Writing a modern book that that still pays tribute to a beloved classic is a tricky balancing act. I am a huge fan of the ones done well: Jane Smiley’s King Lear redux, A Thousand Acres, Jean Rhys’ The Wide Sargasso Sea (which is actually a prequel to Jane Eyre, which du Maurier herself retold with Rebecca), Curtis Sittenfeld’s Eligible (a hilarious retelling of Pride and Prejudice), and Joanna Trollope’s Sense and Sensibility. The best ones preserve the original’s landmarks, though the terrain is completely different. They’re written in a contemporary style, though a sharp-eyed reader will spot my own iambic hexameter. And while the characters feel familiar, they’re not facsimiles. No character embodies all of these ideas more than Dani Winter, a 15-year old girl with all the traits of the average Millenial, minus any disadvantages. She has everything a girl her age could want, plus total freedom and the run of the house. She plays with her mother’s clothes and makeup, and the stories she tells about her run completely counter to her father’s. This presents a very current dilemma for our narrator. Does she believe the man she loves or his bratty kid? Dani becomes, then, a reminder that we longer live in an era where stories men tell about women take primacy over the ones they tell about themselves, as the #metoo movement is proving. Women just aren’t having that anymore. I know Dani’s generation isn’t.

8.      Finally, considering the evocative setting of The Winters, where do you think is the best place to read a book like this?

You should read The Winters at one of my favorite hotels, The Chequit Inn, on Shelter Island. You should be sitting on the deep front porch that overlooks the Peconic River, sipping sweet tea. Funny enough, in a very early draft I wrote a scene where our teary, breathless narrator, running for her life, bursts into the lobby of The Chequit Inn demanding to use their phone. They let her. They get her a glass of water and calm her down. They offer her a chair. In the end, the incredible staff at even my imaginary Chequit Inn sucked the tension right out of the scene, so I had to redirect. 

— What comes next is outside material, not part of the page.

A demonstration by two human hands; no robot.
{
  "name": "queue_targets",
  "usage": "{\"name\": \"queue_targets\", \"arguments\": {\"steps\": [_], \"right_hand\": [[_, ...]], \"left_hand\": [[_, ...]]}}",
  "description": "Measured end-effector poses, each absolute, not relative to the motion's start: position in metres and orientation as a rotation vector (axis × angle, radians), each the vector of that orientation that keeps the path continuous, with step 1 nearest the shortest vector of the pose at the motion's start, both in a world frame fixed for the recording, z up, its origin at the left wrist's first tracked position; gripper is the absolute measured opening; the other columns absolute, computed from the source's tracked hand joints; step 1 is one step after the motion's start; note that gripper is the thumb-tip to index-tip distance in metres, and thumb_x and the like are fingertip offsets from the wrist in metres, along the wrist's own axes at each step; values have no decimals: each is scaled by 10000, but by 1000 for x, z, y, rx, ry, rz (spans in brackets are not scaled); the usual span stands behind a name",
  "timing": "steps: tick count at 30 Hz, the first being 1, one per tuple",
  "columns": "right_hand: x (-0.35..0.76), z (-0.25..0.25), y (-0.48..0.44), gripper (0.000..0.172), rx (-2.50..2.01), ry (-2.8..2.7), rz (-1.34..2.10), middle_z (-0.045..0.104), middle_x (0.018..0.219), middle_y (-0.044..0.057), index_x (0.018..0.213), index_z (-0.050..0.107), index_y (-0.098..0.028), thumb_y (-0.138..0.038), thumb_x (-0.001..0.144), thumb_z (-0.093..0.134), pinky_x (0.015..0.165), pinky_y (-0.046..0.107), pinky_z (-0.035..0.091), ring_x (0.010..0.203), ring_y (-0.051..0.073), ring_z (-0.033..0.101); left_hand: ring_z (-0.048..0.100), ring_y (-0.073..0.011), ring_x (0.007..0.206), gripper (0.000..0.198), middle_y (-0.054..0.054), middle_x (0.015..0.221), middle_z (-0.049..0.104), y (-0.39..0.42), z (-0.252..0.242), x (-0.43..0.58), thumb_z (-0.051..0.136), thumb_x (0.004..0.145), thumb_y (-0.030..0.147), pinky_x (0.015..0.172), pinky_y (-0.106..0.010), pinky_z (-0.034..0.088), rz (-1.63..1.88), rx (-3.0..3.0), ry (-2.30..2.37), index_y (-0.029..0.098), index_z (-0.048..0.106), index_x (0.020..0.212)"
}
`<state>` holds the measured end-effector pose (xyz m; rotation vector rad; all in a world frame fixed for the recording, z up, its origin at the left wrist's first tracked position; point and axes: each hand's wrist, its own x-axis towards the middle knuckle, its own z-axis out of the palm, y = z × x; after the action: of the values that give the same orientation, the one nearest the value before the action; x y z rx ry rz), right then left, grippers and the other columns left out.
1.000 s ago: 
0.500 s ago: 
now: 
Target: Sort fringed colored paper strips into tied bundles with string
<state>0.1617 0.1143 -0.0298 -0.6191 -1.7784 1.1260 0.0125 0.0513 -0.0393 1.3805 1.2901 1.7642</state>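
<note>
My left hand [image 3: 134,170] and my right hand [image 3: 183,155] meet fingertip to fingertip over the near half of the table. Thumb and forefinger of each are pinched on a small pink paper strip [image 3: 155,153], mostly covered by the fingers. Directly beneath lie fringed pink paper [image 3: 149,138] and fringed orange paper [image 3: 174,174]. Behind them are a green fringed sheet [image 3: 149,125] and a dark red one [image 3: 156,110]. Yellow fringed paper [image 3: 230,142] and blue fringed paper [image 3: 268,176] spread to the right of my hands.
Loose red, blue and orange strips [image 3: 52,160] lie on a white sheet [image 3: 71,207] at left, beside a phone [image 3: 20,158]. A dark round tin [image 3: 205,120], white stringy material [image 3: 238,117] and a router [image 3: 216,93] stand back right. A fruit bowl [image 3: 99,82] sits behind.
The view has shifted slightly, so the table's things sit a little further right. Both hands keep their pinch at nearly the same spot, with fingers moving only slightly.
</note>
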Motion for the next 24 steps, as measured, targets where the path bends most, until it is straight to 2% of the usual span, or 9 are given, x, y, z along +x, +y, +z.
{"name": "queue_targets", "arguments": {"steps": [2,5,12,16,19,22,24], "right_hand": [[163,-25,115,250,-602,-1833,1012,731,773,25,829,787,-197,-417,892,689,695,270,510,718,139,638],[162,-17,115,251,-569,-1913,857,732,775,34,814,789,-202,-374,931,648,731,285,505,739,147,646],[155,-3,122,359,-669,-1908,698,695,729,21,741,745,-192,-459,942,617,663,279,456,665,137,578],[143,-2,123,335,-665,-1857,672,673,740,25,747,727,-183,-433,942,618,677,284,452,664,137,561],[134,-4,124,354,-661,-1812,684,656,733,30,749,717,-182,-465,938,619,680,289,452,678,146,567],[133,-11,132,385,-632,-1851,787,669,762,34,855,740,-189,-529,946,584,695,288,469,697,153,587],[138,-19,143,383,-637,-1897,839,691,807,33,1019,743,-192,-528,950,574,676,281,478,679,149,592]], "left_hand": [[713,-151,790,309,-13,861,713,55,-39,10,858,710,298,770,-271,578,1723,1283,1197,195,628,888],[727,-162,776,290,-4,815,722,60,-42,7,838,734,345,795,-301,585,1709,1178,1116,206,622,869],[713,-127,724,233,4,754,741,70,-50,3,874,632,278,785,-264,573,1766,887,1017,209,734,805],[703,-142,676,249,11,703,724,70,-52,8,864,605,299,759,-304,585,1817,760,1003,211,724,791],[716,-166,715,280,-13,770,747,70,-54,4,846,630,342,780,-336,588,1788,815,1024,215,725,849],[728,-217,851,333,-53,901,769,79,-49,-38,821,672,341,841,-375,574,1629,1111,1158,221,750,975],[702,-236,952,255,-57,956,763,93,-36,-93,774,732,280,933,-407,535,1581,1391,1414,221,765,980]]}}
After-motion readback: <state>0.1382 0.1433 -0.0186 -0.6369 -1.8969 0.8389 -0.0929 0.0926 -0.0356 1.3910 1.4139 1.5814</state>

Lisa Gabriele is an author and a award-winning TV producer, writer and director. Her writing has appeared in Vice, Nerve, New York Magazine, Washington Post, New York Times Magazine, Globe and Mail, National Post, Elle and Glamour. Her essays have appeared in several anthologies, including The Best American Non-Required Reading. She’s also the author of the international best-selling S.E.C.R.E.T. trilogy, under the pseudonym L. Marie Adeline, a series that’s been published in more than 30 countries.